Beschwerden sollten stets mit einer für den Patienten zufriedenstellenden Lösung enden. Sie können entweder selbst einen Vorschlag anbieten oder den Patienten fragen, wie aus seiner Sicht eine akzeptable Lösung aussehen würde. Der Patient sollte dabei nicht das Gefühl haben, dass ihm damit „großzügig“ ein Gefallen getan wird. Aus seiner Sicht ist die Bearbeitung der Beschwerde ja keine Kulanzlösung, sondern sein gutes Recht. Deshalb sollte man auch auf gönnerhafte Äußerungen wie „Das machen wir aber nur ausnahmsweise!“ verzichten.

Jede Beschwerde sollte nach der Bearbeitung in der Praxis dokumentiert werden, auch wenn es einige Minuten Zeit kostet. Dazu kann entweder ein Beschwerdeformular oder ein Beschwerdebuch eingesetzt werden, in dem die Beschwerde mit geringerem Zeitaufwand stichwortartig festgehalten wird. In der nächsten Mitarbeiterbesprechung können die Reklamationen im Sinne der Qualitätsverbesserung diskutiert werden. Dabei sollte besprochen werden, was im Einzelfall gut oder schlecht gelaufen ist, wie die bestmögliche Lösung ausgesehen hätte und wie derartige Situationen in Zukunft vermieden werden können. So verbessert sich das Beschwerdemanagement der Praxis kontinuierlich.

Unzufriedene Patienten machen ihren Ärger oft im Freundes- und Bekanntenkreis oder in Internetforen publik — und auf diese Weise negative Mund-zu-Mund-Propaganda.

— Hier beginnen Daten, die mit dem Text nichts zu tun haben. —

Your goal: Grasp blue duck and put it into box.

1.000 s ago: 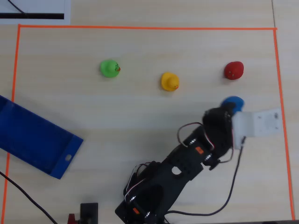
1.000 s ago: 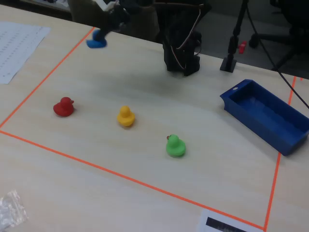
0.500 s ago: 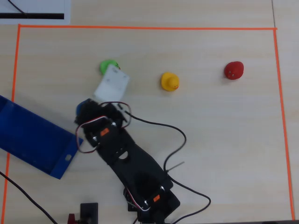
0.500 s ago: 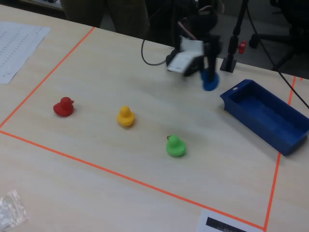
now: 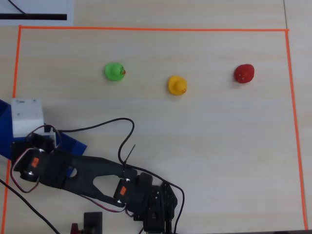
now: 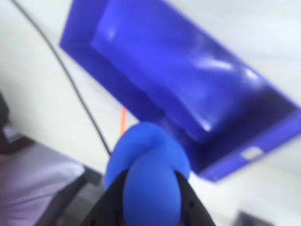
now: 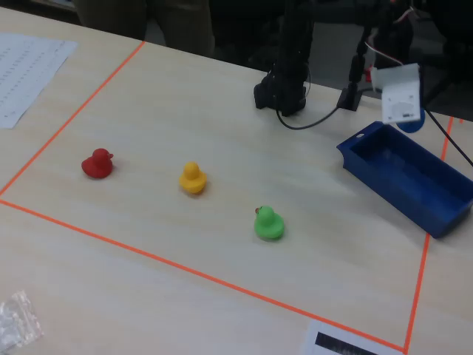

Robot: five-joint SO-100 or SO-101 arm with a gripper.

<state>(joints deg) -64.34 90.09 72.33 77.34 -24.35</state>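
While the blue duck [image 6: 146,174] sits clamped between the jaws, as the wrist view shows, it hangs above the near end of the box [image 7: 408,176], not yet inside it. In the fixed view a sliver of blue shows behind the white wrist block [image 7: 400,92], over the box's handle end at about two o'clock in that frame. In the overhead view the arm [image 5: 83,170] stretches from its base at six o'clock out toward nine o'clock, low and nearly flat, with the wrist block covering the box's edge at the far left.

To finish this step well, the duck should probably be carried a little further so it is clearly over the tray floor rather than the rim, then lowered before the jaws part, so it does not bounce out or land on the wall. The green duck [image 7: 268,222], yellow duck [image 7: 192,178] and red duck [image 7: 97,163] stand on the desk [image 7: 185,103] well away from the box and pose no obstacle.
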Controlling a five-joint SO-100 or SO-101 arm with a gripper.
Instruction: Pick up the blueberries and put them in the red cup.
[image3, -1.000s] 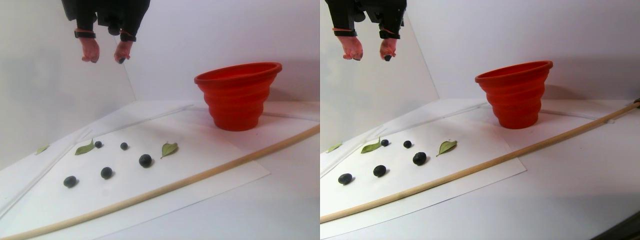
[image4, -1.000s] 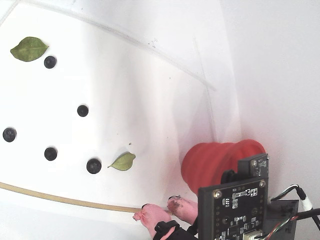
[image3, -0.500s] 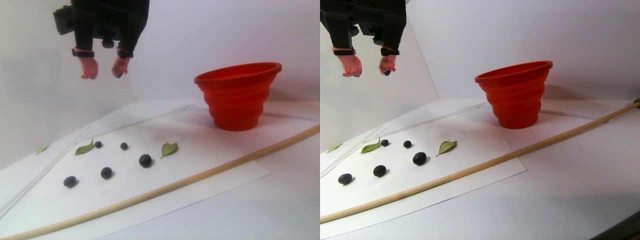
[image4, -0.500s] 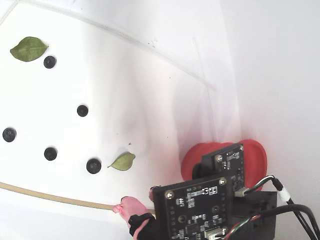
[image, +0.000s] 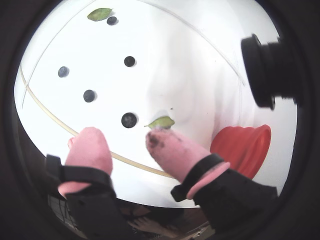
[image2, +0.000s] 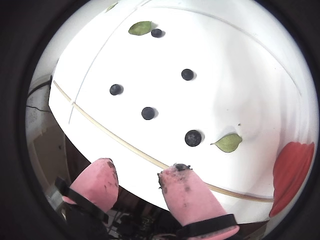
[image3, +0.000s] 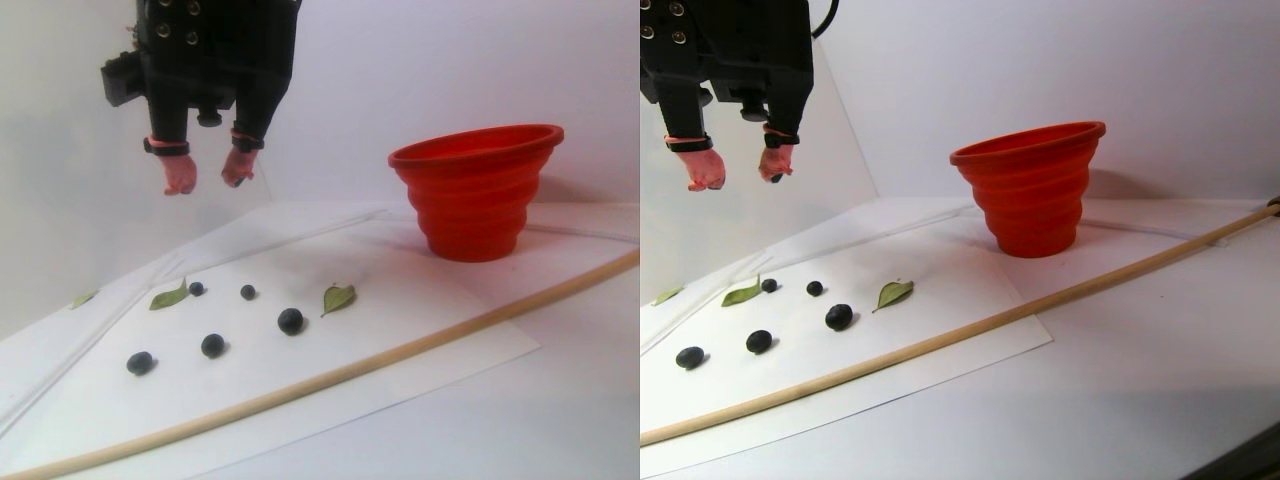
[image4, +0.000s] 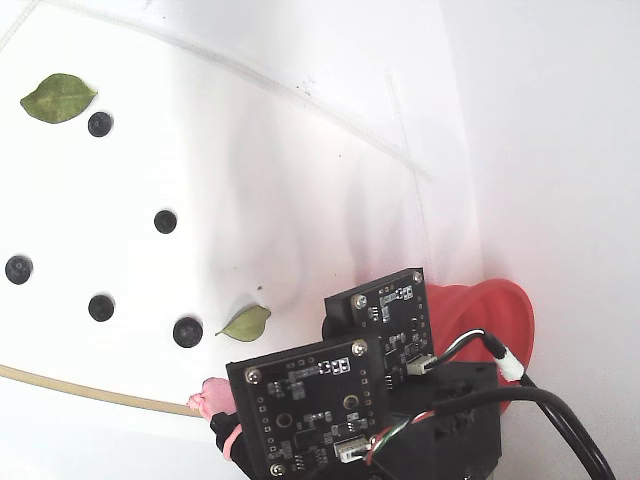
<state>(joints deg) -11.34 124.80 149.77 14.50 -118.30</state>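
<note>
1. The end effector (image3: 208, 172) hangs high above the counter (image3: 560, 400) in the stereo pair view, its two pink-covered fingers (image: 89, 149) spread apart with nothing between them. A small dark smear or speck sits on the tip of one finger in a wrist view (image2: 180, 168); what it is cannot be told.
2. Black bands ring the fingers where they meet the dark arm body, and green-black circuit boards (image4: 310, 405) on top of the arm fill the lower part of the fixed view.
3. Five blueberries (image3: 290, 321) lie scattered on a white sheet (image3: 400, 300), all apart from one another and well below the end effector.
4. Two green leaves lie on the sheet: one (image3: 338, 297) near the largest berry, another (image3: 170, 296) just beside the farthest small berry.
5. A long wooden stick (image3: 450, 325) runs across the sheet's near edge.
6. The red cup (image3: 476, 190) stands upright at the far end of the sheet, well apart from the berries.
</note>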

Wenn eine Beschwerde hingegen kulant behandelt wird, so berichtet der Patient auch darüber und der ursprünglich unschöne Anlass führt vielleicht sogar zu einer positiven Weiterempfehlung, weil die Arztpraxis als besonders patientenfreundlich dargestellt wird.

Praxisinterner Beschwerdestandard

Jedes Praxisteam sollte gemeinsam eine einheitliche Vorgehensweise festlegen, wie generell mit unzufriedenen Patienten umzugehen ist, damit es nicht dem Zufall überlassen wird, wie einzelne Mitarbeiter auf Beschwerden reagieren. Ein einheitlicher Beschwerdestandard vermeidet vor allem instinktive oder emotionale Reaktionen und hilft, Beschwerden sachlich zu behandeln. Solche Verhaltensregeln könnten wie folgt aussehen:

  • Patienten ausreden lassen,

  • für den Hinweis bedanken,

  • Verständnis und Bedauern ausdrücken (ggf. entschuldigen),

  • Lösung anbieten oder Lösungswünsche des Patienten erfragen,

  • Beschwerde bearbeiten,

  • Beschwerde und Lösung dokumentieren (Formular oder Beschwerdebuch),

  • Beschwerde beim nächsten Teammeeting besprechen.